Problem #3: Goals restrict success.

The implicit assumption behind any KPI is this: “Once the KPI is reached, then we succeeded.” The problem with a KPI-first mentality is that you’re continually putting happiness off until the next milestone. Organisations often slip into this trap so many times, and this can drive the wrong behaviour, e.g. once the KPI is achieved we can finally relax; or worse, let’s change the way we measure the KPI, not the underlying contributing factors.

Furthermore, KPI create an “either-or” conflict: either you achieve your KPI and are successful or you fail, and you are a disappointment. You mentally box yourself into a narrow version of success. This is misguided. It is unlikely that your actual work done will match the exact journey of work planned. It makes no sense to restrict your satisfaction to one scenario when there are many paths to success.

Problem #4: Goals are at odds with long-term progress.

Finally, a KPI-oriented mind-set can create a “yo-yo” effect. Many runners work hard for months, but as soon as they cross the finish line, they stop training. The race is no longer there to motivate them. When all of your hard work is focused on a particular KPI, what is left to push you forward after you achieve it? This is why many people find themselves reverting to their old habits after accomplishing a goal.

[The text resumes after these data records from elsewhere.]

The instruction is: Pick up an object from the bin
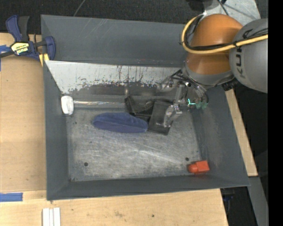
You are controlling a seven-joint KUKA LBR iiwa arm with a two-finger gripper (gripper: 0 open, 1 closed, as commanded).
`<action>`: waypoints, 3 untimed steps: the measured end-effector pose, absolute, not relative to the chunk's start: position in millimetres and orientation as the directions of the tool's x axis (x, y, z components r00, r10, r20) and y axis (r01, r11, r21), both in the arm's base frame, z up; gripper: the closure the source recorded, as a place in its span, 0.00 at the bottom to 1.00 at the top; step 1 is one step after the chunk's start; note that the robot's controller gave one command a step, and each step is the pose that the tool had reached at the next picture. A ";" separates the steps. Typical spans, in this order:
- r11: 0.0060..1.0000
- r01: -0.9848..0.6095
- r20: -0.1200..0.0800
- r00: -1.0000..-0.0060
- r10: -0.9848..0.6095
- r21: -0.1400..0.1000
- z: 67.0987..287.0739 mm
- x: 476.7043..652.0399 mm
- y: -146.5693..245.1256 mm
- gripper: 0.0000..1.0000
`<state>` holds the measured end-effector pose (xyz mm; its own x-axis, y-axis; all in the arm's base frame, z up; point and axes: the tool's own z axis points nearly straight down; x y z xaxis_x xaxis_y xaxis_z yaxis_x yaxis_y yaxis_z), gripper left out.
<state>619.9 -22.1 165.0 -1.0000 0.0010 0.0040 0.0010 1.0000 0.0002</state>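
The grey metal bin [108, 41] has smooth sloping walls. Its flat floor is scuffed and scratched, with dark streaks running down the lighter back wall.

The arm [247, 55] comes in over the right rim. It is a rounded grey metal joint with a glossy orange dome-shaped cover [212, 44] and a yellow cable looped around it. Below the cover, the gripper [172, 113] reaches down toward the back right of the floor. It is a cluster of small shiny metal parts with a spot of green light. It sits over the right edge of a black angular thing, and whether the gripper is apart, together or clamped on anything cannot be told.

That black thing [148, 111] is flat-sided and boxy with a dull surface. It lies at the back of the floor, right of centre, tilted at an angle.

Touching its left front edge is a blue cloth-like thing [119, 123], long, soft and rounded, like a stuffed oval.

Behind it, a clear plastic tube [96, 101] lies along the foot of the back wall, with a white cap [67, 104] at its left end.

A small orange block [198, 167], hard-edged and squarish, sits well apart from the rest in the front right corner of the floor.
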 end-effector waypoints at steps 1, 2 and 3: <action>0.985 0.174 -0.025 -0.984 0.174 0.004 98.2 613.7 -17.4 0.00; 0.984 0.176 -0.037 -0.984 0.176 0.003 99.4 616.2 -19.5 1.00; 0.991 0.132 -0.004 -0.991 0.132 -0.002 211.9 608.0 -35.4 1.00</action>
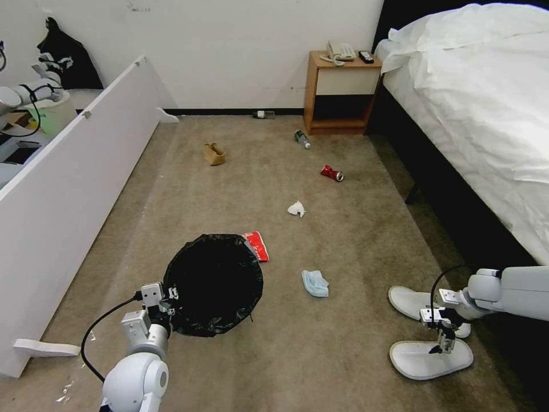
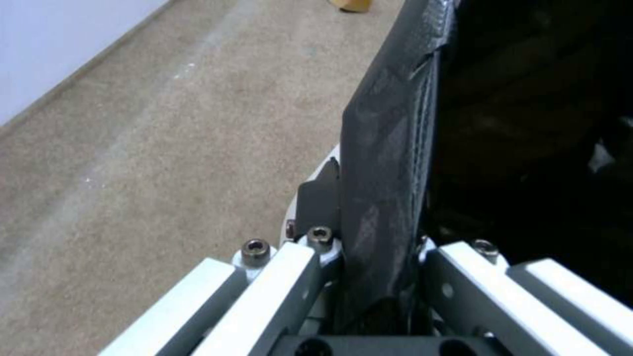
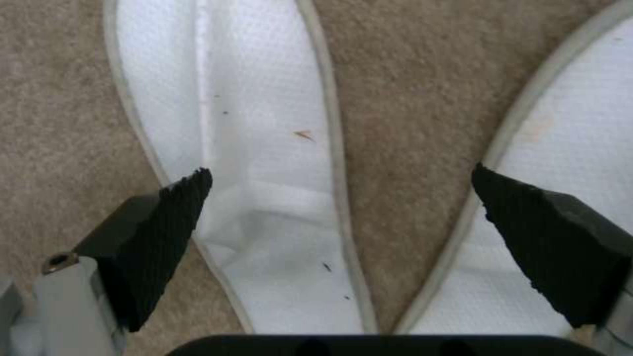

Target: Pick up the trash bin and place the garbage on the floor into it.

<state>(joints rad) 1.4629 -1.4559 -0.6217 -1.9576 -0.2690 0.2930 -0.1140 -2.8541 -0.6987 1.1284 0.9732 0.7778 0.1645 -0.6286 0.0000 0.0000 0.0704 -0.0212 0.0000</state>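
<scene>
The trash bin (image 1: 214,283), lined with a black bag, is at the lower left of the head view, and my left gripper (image 1: 167,302) is shut on its near rim. In the left wrist view the bag-covered rim (image 2: 389,148) stands pinched between the jaws of the left gripper (image 2: 379,247). My right gripper (image 1: 446,342) hangs open just above two white slippers (image 1: 417,361) (image 1: 407,298) on the carpet floor (image 1: 343,343). In the right wrist view the right gripper (image 3: 341,175) spans one slipper (image 3: 264,148) and the edge of the other (image 3: 580,148).
More garbage lies ahead: a blue mask (image 1: 314,283), a red packet (image 1: 258,246) partly behind the bin, a tissue (image 1: 296,209), a red can (image 1: 331,173), a bottle (image 1: 302,139), another bottle (image 1: 263,114), a brown bag (image 1: 214,153). A bed (image 1: 486,114) borders the right, a white panel (image 1: 68,189) the left, a nightstand (image 1: 342,91) stands far.
</scene>
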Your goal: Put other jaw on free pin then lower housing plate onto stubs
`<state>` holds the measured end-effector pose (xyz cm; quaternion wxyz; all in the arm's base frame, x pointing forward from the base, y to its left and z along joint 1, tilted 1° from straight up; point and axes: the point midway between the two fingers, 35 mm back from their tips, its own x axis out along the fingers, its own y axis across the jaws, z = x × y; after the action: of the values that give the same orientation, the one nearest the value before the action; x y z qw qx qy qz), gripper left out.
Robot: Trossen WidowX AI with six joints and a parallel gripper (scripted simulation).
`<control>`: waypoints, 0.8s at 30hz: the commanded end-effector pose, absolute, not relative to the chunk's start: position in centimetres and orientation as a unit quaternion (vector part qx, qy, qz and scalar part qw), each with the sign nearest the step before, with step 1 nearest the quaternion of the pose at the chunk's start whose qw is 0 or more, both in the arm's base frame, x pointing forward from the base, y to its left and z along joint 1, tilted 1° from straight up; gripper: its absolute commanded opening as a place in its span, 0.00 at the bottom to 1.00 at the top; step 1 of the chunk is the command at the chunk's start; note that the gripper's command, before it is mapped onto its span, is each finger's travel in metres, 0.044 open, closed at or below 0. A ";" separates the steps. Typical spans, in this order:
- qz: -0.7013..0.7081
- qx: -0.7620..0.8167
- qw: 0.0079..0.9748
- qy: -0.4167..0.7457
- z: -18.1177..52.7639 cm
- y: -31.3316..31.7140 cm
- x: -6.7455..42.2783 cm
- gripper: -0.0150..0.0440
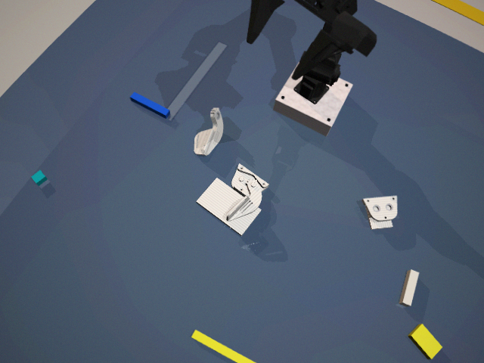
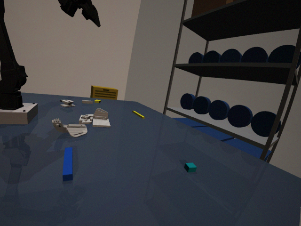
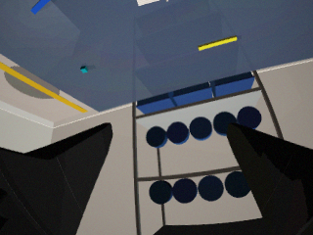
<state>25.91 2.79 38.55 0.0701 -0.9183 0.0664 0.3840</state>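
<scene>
My gripper [image 1: 272, 58] [image 3: 170, 129] is open and empty, high above the table near the arm's base, away from every white part. The white base [image 1: 218, 193] [image 2: 100, 123] lies mid-table with one jaw [image 1: 255, 200] [image 2: 100, 114] on it; a free round pin [image 1: 241, 178] shows beside that jaw's pivot end. The loose jaw [image 1: 218, 131] [image 2: 79, 128] lies separately on the table, between the base and the blue bar. The housing plate [image 1: 383, 200] [image 2: 67, 100], with two round holes, lies apart on the right in the top view. Whether any teeth touch is not visible.
The arm's pale base block [image 1: 301, 117] [image 2: 14, 117] stands behind the parts. Also present are a blue bar [image 1: 150, 104] [image 2: 67, 163], a teal cube [image 1: 38, 177] [image 2: 190, 166], a yellow bar [image 1: 222, 346], a yellow block [image 1: 425, 341] and a pale bar [image 1: 409, 287].
</scene>
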 end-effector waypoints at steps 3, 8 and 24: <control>0.384 -0.918 0.070 0.066 38.6 2.8 25.9 0.89; 0.384 -0.918 0.070 0.066 38.6 2.8 25.9 0.67; 0.384 -0.918 0.070 0.066 38.6 2.8 25.9 0.25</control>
<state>25.91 2.79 38.55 0.0700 -0.9182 0.0665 0.3840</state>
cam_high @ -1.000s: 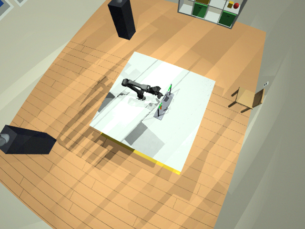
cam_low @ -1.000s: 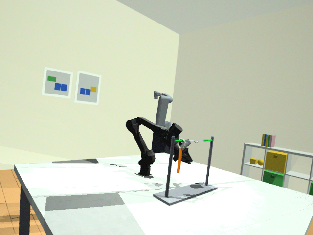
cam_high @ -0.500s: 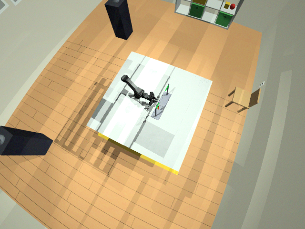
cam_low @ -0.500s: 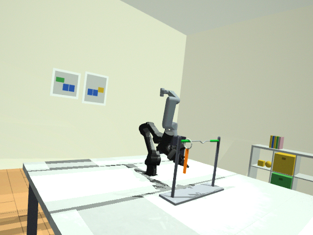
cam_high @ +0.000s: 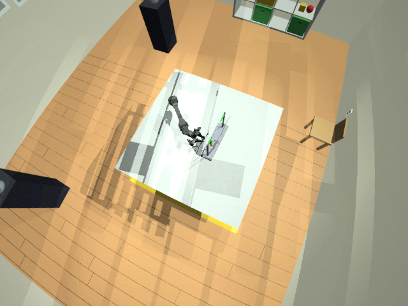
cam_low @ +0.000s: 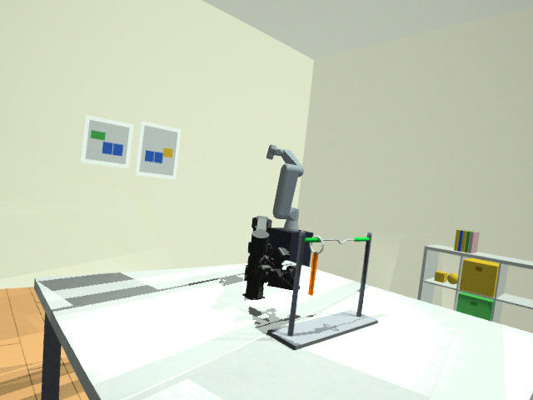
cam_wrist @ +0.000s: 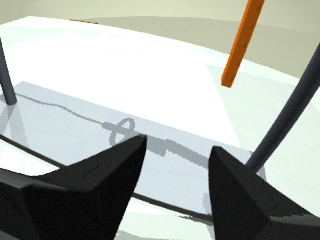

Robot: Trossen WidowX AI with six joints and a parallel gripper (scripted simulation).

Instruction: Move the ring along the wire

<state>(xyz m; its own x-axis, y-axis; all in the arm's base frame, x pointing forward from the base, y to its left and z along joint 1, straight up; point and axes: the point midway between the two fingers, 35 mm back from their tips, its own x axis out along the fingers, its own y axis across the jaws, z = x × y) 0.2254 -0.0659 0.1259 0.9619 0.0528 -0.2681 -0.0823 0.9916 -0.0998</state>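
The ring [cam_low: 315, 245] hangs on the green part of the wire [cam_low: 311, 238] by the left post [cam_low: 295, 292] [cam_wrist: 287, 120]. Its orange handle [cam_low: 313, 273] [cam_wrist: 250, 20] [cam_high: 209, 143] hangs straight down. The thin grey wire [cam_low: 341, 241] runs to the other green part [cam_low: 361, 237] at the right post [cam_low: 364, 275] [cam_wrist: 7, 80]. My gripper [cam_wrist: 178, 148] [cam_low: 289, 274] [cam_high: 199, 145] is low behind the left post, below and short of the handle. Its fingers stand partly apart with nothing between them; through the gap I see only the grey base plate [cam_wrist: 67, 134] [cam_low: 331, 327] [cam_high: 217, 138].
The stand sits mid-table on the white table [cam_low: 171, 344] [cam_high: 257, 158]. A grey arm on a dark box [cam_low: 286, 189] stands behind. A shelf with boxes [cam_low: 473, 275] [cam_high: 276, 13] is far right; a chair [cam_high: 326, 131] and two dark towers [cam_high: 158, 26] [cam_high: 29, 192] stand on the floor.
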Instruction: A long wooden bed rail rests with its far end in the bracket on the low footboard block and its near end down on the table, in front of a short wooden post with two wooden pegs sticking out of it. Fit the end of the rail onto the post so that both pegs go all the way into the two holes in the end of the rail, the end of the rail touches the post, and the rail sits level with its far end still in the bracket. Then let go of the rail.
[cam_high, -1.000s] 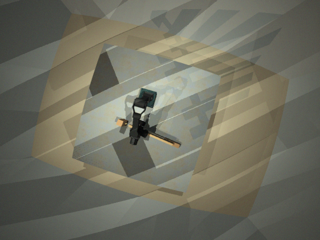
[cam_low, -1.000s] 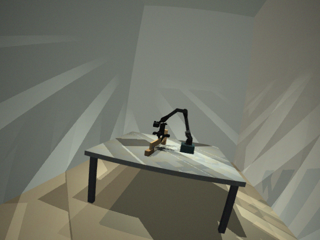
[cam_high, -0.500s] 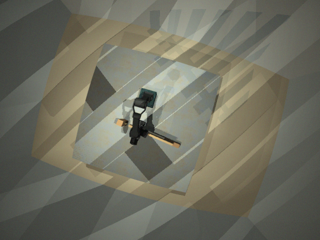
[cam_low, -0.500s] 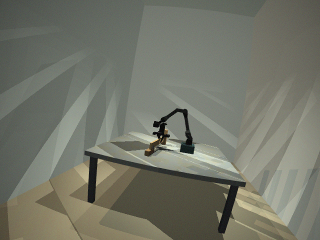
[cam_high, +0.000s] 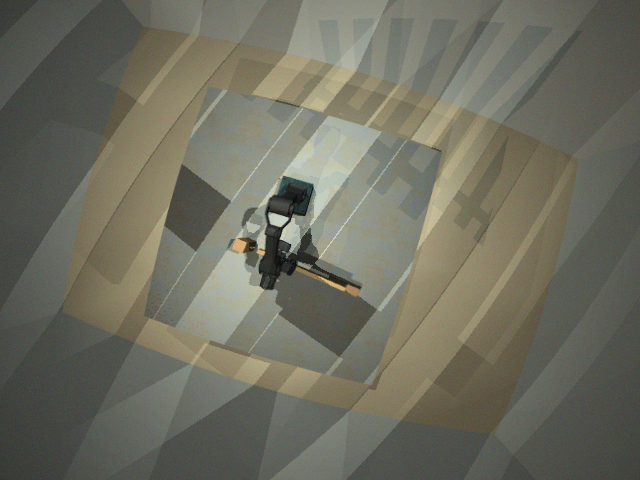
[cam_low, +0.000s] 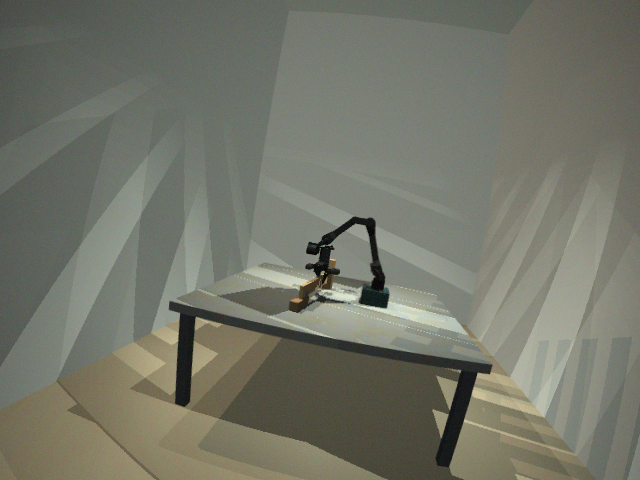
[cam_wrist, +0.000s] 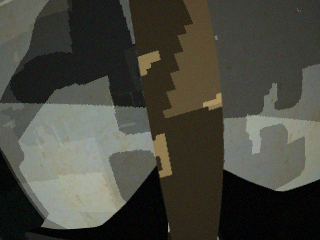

The purpose of setting goals is to win the game. The purpose of building on OKRs is to continually learn, adjust, and improve. True long-term thinking is goal-less thinking. It’s not about any single accomplishment. It is about the cycle of endless refinement and continuous improvement. Ultimately, it is your commitment to the process that will determine your progress.

Fall In Love with OKRs

None of this is to say that KPIs are useless. However, KPIs are good indicator to check your progress and OKRs are good for actually making progress.

KPIs can provide an indicator of short-term progress, but eventually a well-designed system will always win. Having effective systems and controls is what matters. Committing to the process is what makes the difference.

Where to start?

Commence with understanding your current state vs. designed state.

FEFO Consulting has developed a proven Maturity Health and Safety Model that enables organisations to identify areas of focus, prior to establishing a strategy and methods of measuring success. To learn more contact us.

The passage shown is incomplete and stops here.